Note I’m using the word “language” in a different sense than we usually mean when discussing code: I don’t mean a programming language, and I’m certainly not advocating that you implement a new programming language for your specific problem domain! Rather, I’m talking about the API you use to build the application–and if you consider these API design principles, it will be much harder for you to end up with a poorly-designed interface.
How can you tell if your platform has these qualities?
This is a difficult problem, but here are some thought exercises to make it easier. Try considering this: assume that tomorrow, you’re leaving the application business and want to focus solely on creating a platform for others to use and create their own solutions. First, would people be able to comprehend the language you’ve provided for them? Do the primitives and means of combination make sense? Second, if somebody comes up with a new way of using your platform, are your current tools going to work with their new ideas, or are they going to break? On a more implementation-specific level, any side effects in the code will make this impossible–someone will inevitably call a function with side effects at the wrong time and it will blow up in their face. Functional solutions are the only option here.
Or, to put it more succinctly:
- Could you open source your platform tomorrow?
- Would you be embarrassed by what people saw?

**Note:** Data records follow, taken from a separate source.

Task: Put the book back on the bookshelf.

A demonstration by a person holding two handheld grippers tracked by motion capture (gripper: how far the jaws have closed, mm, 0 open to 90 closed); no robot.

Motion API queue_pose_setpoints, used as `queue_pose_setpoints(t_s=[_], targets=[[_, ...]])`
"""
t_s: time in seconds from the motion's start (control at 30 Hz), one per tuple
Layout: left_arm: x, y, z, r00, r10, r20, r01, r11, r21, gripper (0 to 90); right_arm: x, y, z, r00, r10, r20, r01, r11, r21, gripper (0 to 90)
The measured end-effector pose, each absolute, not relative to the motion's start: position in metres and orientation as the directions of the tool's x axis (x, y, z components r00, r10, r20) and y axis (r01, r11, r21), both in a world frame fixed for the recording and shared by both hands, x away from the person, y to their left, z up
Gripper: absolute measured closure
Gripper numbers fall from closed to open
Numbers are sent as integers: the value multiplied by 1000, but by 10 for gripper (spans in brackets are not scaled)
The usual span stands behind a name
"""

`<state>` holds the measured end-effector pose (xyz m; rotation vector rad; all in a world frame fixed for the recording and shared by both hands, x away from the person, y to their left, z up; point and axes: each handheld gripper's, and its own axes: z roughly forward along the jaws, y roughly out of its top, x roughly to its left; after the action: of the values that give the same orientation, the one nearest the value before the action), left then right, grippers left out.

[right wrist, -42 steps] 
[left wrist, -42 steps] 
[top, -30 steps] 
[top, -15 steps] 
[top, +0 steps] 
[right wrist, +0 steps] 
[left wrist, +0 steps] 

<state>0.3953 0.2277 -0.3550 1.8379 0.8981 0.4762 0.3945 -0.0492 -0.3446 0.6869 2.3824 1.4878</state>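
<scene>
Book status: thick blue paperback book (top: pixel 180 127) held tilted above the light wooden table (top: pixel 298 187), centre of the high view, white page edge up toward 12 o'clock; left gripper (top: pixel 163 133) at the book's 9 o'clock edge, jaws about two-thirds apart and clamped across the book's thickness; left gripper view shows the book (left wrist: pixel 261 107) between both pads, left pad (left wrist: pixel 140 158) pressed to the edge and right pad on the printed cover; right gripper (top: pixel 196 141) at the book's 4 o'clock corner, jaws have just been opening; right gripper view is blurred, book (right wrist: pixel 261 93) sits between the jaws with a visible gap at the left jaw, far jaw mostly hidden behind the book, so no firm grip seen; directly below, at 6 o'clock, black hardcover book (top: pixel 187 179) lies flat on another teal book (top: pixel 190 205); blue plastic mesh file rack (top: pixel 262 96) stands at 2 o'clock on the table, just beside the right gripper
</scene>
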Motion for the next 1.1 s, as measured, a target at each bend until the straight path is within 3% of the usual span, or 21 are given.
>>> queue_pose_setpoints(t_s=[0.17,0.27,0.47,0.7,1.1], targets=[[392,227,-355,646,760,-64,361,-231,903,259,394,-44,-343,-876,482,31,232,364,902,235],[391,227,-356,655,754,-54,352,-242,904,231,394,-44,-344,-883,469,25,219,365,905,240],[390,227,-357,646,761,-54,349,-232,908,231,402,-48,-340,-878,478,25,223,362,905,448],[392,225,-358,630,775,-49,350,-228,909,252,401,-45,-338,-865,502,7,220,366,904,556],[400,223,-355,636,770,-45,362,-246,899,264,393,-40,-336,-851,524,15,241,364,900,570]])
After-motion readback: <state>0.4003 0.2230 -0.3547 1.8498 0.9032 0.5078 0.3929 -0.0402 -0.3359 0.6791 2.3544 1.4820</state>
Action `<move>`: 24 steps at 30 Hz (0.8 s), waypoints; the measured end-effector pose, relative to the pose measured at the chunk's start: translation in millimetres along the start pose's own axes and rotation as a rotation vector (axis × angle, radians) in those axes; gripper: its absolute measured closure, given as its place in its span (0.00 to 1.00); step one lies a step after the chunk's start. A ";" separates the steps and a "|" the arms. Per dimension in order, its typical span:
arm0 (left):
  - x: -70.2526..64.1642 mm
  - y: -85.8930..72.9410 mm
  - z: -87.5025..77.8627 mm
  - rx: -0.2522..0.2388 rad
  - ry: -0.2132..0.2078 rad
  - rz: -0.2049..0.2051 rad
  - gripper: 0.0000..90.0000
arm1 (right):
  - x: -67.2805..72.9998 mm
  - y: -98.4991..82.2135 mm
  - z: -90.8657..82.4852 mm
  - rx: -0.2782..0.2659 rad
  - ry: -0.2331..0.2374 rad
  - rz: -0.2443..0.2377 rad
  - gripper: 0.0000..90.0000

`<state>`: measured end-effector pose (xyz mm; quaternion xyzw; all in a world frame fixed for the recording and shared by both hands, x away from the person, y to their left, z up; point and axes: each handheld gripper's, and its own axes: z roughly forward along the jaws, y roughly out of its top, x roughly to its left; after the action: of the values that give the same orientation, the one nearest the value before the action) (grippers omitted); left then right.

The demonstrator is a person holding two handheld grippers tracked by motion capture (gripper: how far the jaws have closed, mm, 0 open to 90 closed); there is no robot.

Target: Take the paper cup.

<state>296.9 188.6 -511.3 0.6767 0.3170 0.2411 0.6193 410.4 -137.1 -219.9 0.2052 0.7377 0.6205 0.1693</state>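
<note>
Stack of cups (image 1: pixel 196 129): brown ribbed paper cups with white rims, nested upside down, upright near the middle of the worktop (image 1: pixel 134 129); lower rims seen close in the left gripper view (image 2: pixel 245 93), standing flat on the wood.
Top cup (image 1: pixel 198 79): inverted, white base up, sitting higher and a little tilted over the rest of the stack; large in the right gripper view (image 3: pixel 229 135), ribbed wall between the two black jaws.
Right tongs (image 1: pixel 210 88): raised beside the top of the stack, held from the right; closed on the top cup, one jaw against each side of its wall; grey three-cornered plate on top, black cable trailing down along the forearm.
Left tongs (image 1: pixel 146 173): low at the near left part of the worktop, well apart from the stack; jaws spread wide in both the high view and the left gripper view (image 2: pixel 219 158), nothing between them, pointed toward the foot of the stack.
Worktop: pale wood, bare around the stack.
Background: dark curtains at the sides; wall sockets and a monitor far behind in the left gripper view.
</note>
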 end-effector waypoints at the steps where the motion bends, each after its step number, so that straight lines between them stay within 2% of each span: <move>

The RJMetrics codebase isn’t there yet (personally, I’ve seen very few production codebases that are), but as we consistently refactor and notice patterns, the language evolves and becomes more useful. A nice side effect is that these changes stack on top of each other: every incremental change makes it easier and easier to improve it even further.
On that note, this is the most difficult part of getting to this point with your code: you can never neglect refactoring. No codebase gets it right the first time, so you have to be willing to find patterns and exploit them. That’s the only way you can ever evolve your platform to the level of a reusable language.